« Ayako Takaishi produit des images photographiques subtilement manipulées, dont les connotations tiennent autant des effets picturaux que de la prédation subjectives de son oeil enregistreur.
Rejetant le photomontage, le document ethnologique ou le constat évènementiel, sa curiosité visuelle la porte à saisir dans son appareil, ce que son regard soudain distingue et isole au gré de sa transhumance : paysages urbains ou agrestes, natures mortes ou fragmentsde corps.
Toutefois, elle ne les rend pas dans leur identité première, mais après les avoir soumis au filtre de son imaginaire et de ce qu´elle alimente en son tréfonds, car elle sait qu´il n´y a de vérité qu´au delà du référent, en-de çà de l´enveloppe des formes.
La résultante de ses combinatoires parfaitement maitrisées techniquement, où des flous étudiés rehaussent des détours inespérés dans une heureuse synthèse entre la sobriété et une pudique effusion, ne contredit jamais le passage de l´émotion ».
G.Xuriguera
Murmures d’Ayako
Ayako me montre ses récentes photos.
Je veux en voir d'autres, encore d’autres, c’est beau.
Mais elle refuse, j’ignore pourquoi, d’en faire voir trop.
Il y a une forte retenue dans son acte de montrer.
Bien sûr c’est dépouillé, c’est "zen", dans une lumière tombante
elle-même retenue,
qui donne des airs mélancoliques - si on y tient.
Des airs simplement autres, lointains, porteurs d’une absence.
Elle sait se retenir de tout dire et en dire long dans la retenue,
dans la tenue renouvelée, sereine et tendue et ténue.
ça tient à si peu de choses que ça tient très fort.
Comme le mur désolé de la condition humaine.
J’aime les murs que fait voir et que cache Ayako.
Ils constituent tout un monde, un concentré de la lutte
entre l’immonde et l’ailleurs - d’une absence avertie et solide.
Je crois qu’elle veut nous mettre au pied du mur,
mur écran et miroir et tableau oú s’écrivent par plaques désolées
mais tenaces, les taches et les traces d’une histoire sans fin
dont le mur serait l’inconsciente retenue.
Le mur, face à face du monde avec lui-même
à travers l’homme qui est là, à ses pieds (à s’épier?)
Daniel Sibony
Le sentiment de la réalité
Ayako Takaishi travaille d’abord sur le motif. Comme naguère les peintres. Mais comme tout photographe. Elle observe longuement. S’arrête sur des paysages, sur des objets. Puis les fixe au moyen de son objectif. A les examiner ensuite, une impression ténue de solitude, un silence teinté de mélancolie, saisit le regard. Peu importe d’où ils sont, ils semblent livrés à eux-mêmes, noir et blanc, sépia ou brun, rarement plus colorés, dépouillés, surpris dans la fraîcheur d’un printemps fleuri, dans le dénuement d’un hiver, dans l’effervescence urbaine habilement saturée par des éclats d’images superposées. Et lorsque de vieux outils abandonnés s’emparent du cadre, ils sont là, rouillés ou poncés par l’usure, adossés à un mur soumis au même sort.

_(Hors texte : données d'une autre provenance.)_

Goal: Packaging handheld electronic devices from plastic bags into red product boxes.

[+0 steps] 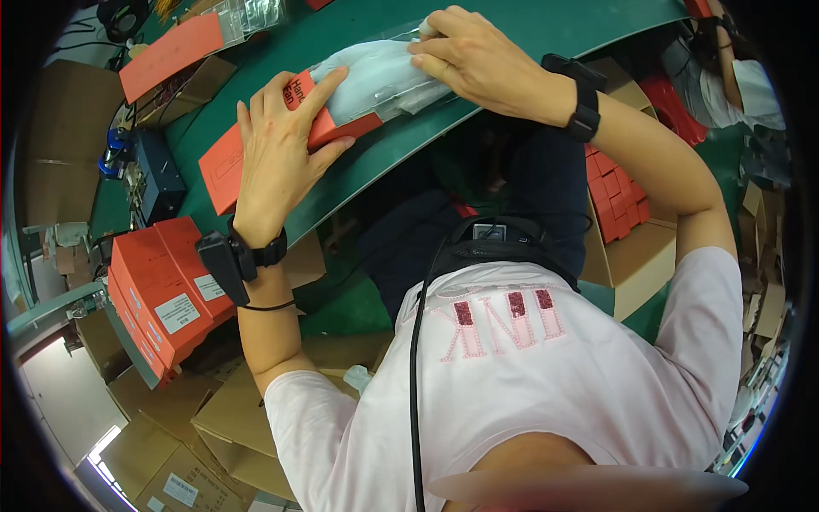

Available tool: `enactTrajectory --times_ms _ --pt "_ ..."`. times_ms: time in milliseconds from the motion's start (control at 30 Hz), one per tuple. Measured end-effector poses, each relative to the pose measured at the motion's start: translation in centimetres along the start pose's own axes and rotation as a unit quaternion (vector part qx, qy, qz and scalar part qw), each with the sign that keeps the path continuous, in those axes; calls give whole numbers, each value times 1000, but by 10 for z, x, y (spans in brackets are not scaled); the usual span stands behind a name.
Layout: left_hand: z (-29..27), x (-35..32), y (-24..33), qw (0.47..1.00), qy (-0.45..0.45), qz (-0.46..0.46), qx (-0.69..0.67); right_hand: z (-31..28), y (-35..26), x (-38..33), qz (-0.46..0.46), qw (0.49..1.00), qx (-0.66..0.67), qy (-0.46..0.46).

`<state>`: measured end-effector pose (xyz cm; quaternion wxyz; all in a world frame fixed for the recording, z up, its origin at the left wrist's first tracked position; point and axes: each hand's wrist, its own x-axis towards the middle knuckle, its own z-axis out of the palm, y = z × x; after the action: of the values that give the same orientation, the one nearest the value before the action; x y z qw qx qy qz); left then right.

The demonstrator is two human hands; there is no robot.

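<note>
On the green table, an orange-red box (223,171) lies at a slant, with a pale blue-white item (367,72) at its right end. Clear plastic wrapping (408,101) surrounds the item and sticks out toward the right. My left hand (286,128) grips across the box, thumb and forefinger spread along its end beside the pale item. Bent over the item's far end, my right hand (486,64) has its fingers curled and pinched on the plastic wrapping. The exact spot under those fingertips is partly hidden.
Another orange-red box (175,55) lies at the back left, by more clear bags (252,17). Stacked orange-red boxes (166,290) stand left of my forearm. Beyond my right arm is a carton (640,256) of small orange-red boxes. Another person's arm (725,68) shows far right.
</note>
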<state>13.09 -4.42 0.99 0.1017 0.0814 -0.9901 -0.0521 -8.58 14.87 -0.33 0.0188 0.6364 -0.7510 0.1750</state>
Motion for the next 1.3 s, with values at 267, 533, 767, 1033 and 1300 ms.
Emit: enactTrajectory --times_ms 267,533,767,1033,1300 --pt "-15 -2 -34 999 24 12 -47 -13 60 -18 196 957 196 85" --pt "-20 0 -15 978 61 -54 -190 -17 -2 -8 248 859 447 31" --pt "-21 28 27 785 207 -54 -582 -174 -44 17 -59 861 496 100" --pt "-18 53 32 683 275 38 -675 -179 -61 60 -67 906 413 63" --pt "-67 50 18 691 305 10 -656 -188 -109 44 -4 1000 19 2"
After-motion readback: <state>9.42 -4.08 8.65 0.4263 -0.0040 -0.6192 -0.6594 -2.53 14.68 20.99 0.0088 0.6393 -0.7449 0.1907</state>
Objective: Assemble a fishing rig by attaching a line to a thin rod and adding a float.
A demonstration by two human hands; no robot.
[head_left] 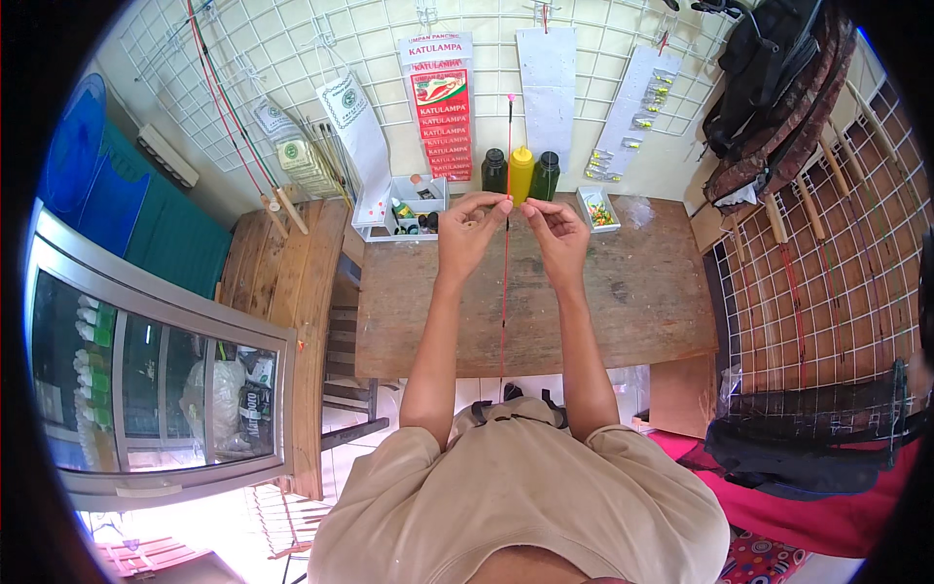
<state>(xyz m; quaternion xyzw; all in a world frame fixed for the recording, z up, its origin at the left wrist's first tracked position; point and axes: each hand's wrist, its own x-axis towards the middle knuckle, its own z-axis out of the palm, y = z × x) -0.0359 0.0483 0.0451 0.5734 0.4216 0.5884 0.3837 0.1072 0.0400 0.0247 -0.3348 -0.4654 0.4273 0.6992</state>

Ce n’est que plus tard que ces prises de vue acquièrent cette physionomie. Mieux, cette consistance fine et subtile même quand elle est plus appuyée. C’est dans la chambre noire, en effet, stimulée par le désir manifeste de mettre en évidence la substance des choses que Ayako Takaishi s’attelle à la faire surgir. Par le jeu de manipulations patientes affleurent des textures, des tonalités, des palpitations et plus largement des climats qui insufflent aux images cette dimension picturale dont elles sont à priori et communément dépourvues.
Ainsi, Akayo Takaishi bâtit une iconographie nourrie de connivences avec la peinture. Pour autant, le propos n’est pas d’opérer pareille conversion. Il s’agit plutôt de s’évader du champ strict des apparences afin d’expérimenter les potentialités esthétiques du médium lui-même et d’en éprouver les limites. Dans cet optique et avec le savoir faire qui est le sien, la jeune femme s’en remet aux hasards, aux repentirs, aux reprises qui interfèrent inévitablement avec le processus de développement des photos. Sans perdre de vue le cliché initial, celui-ci se précise cependant, grâce aux effets de matière destinés à instiller du corps et du relief au glacis du support de papier. En se gardant de toute ornementation. En prenant soin de ne pas forcer le trait. Mais avec un souci évident de sobriété. Les tirages de Ayako Takaishi prennent alors l’étoffe de véritables compositions. Plus encore, ils se révèlent comme des évocations mentales qui ne font qu’accroître le sentiment de la réalité dissimulé dans la nature des sujets photographiés et que la pellicule ne saurait détecter d’emblée.